• _WORK TASK_:
Write out the data below exactly, beginning with the first line and ending once the line that has "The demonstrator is" is written.

• _GIVEN RECORDS_:
============================================================
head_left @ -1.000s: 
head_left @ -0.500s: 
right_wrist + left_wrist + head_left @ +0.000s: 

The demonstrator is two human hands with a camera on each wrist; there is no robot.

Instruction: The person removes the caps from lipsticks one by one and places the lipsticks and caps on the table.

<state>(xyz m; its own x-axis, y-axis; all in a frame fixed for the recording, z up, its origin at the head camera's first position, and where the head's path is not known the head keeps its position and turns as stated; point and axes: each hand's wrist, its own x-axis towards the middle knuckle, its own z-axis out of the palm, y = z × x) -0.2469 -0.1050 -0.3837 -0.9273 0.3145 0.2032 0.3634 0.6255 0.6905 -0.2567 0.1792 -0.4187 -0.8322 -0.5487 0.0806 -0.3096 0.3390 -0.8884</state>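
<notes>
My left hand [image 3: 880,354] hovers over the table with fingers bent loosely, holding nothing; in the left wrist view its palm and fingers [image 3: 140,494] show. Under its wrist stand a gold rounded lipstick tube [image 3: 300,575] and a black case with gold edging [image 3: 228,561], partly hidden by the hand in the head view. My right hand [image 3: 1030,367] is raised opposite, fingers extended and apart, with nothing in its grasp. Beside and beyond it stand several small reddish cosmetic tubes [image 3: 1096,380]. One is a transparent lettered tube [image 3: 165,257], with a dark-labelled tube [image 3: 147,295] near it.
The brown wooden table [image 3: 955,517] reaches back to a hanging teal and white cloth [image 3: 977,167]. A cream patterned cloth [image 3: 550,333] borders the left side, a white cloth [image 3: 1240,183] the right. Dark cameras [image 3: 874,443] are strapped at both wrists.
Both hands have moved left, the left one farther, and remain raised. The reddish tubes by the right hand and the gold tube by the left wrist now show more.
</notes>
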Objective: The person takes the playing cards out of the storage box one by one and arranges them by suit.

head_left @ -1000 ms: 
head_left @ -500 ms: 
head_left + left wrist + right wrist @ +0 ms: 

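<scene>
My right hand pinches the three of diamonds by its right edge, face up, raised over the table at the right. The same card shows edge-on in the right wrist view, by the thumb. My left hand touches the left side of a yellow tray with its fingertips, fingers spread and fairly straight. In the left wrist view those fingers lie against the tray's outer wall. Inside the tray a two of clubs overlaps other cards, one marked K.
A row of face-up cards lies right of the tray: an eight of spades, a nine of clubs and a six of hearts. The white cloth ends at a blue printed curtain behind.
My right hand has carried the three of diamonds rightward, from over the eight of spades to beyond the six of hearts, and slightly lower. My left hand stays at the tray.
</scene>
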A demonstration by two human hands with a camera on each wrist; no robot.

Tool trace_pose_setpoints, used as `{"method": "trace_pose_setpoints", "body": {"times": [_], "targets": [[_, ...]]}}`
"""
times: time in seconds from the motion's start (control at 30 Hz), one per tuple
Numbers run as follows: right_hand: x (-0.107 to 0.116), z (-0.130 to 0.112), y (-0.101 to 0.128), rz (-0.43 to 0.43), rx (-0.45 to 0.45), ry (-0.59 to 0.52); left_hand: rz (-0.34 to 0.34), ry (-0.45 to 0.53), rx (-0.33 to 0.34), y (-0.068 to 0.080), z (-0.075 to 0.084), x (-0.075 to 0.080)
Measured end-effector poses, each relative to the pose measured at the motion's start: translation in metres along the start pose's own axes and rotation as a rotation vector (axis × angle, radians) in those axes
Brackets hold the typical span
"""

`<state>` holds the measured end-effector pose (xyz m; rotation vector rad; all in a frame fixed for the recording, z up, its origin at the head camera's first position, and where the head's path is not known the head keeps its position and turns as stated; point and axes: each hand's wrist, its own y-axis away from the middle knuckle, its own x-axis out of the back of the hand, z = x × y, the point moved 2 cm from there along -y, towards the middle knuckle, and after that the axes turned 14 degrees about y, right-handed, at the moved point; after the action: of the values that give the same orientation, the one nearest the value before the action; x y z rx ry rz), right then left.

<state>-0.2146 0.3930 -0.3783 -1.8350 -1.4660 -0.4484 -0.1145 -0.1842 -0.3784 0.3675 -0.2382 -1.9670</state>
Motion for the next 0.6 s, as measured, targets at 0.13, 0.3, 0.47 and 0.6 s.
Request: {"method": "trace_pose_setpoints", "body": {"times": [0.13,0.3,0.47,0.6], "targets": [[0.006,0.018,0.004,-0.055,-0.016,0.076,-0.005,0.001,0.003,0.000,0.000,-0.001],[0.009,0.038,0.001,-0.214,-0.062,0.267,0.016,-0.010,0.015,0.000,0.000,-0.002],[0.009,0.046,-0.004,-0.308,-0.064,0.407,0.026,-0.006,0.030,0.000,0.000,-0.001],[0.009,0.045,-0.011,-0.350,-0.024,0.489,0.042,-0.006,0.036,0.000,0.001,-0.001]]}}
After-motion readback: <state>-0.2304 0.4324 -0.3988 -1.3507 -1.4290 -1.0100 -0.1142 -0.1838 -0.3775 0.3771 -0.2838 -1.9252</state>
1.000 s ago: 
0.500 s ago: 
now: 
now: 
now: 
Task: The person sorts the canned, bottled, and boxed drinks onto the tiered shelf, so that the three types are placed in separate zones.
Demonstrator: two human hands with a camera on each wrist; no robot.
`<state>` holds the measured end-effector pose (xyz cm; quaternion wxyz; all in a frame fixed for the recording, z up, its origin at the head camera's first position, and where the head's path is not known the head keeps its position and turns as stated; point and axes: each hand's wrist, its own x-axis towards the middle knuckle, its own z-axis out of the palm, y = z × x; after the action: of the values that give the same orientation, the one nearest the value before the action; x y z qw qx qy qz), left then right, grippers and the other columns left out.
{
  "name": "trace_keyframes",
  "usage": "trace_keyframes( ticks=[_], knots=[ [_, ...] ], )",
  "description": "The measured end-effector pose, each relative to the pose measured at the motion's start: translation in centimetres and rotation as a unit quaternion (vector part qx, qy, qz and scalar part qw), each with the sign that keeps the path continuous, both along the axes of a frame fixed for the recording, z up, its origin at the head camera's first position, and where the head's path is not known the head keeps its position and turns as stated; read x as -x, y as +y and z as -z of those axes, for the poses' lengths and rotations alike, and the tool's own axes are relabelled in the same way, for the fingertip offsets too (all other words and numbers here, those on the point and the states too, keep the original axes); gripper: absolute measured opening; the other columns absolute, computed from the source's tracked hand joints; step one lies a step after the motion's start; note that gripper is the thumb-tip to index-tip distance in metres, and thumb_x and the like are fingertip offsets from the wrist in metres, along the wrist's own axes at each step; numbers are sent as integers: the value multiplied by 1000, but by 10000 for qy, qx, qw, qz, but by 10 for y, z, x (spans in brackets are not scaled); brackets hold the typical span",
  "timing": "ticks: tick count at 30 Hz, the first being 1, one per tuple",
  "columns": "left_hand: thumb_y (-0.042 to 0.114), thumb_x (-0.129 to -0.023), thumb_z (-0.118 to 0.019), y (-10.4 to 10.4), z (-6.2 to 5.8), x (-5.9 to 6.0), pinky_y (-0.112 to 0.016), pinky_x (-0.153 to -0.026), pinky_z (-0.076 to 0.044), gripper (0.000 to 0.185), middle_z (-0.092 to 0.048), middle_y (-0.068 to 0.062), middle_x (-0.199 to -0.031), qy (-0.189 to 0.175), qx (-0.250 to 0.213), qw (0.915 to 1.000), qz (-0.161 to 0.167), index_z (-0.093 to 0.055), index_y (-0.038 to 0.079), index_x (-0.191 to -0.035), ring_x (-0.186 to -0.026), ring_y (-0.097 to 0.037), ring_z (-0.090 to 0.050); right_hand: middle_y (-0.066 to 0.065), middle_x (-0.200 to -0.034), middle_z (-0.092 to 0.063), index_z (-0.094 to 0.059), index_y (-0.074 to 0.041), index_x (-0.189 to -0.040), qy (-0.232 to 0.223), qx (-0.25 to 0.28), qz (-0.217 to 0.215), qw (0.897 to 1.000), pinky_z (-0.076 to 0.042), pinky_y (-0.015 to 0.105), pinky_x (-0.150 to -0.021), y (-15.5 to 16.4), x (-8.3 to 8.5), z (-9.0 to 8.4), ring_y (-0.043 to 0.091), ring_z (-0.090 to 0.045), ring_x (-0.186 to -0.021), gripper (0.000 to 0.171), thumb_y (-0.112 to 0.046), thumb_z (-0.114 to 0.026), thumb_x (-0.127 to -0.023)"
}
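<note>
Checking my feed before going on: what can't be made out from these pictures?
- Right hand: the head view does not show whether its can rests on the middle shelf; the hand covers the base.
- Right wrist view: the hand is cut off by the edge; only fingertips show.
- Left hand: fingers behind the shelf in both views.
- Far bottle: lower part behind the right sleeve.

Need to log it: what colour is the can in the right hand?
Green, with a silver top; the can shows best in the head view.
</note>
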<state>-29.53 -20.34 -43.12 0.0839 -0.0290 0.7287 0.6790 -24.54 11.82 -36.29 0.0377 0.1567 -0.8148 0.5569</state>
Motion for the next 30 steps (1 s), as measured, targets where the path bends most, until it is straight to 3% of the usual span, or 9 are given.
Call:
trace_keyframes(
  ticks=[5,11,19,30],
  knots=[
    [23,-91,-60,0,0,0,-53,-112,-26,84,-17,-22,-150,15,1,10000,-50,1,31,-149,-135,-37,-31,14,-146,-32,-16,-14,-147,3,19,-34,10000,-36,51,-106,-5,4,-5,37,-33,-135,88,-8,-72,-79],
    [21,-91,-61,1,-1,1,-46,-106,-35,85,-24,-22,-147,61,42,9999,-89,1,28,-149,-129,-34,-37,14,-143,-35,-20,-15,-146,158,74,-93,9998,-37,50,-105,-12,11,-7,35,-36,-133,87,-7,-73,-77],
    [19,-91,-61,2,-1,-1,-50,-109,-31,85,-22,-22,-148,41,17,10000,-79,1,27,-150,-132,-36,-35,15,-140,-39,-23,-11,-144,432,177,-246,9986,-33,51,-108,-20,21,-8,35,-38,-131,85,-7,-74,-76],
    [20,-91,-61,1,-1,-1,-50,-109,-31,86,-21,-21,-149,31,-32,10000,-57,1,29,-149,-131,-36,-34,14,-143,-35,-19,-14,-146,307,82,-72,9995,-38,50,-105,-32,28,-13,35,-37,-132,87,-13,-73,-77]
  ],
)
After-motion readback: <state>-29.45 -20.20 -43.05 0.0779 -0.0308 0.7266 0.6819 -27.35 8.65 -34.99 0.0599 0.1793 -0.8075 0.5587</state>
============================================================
• _ANSWER SECTION_:
head_left @ -1.000s: 
head_left @ -0.500s: 
right_wrist + left_wrist + head_left @ +0.000s: 

The demonstrator is two human hands with a camera on each wrist; there is no robot.

The response to this exercise is finished.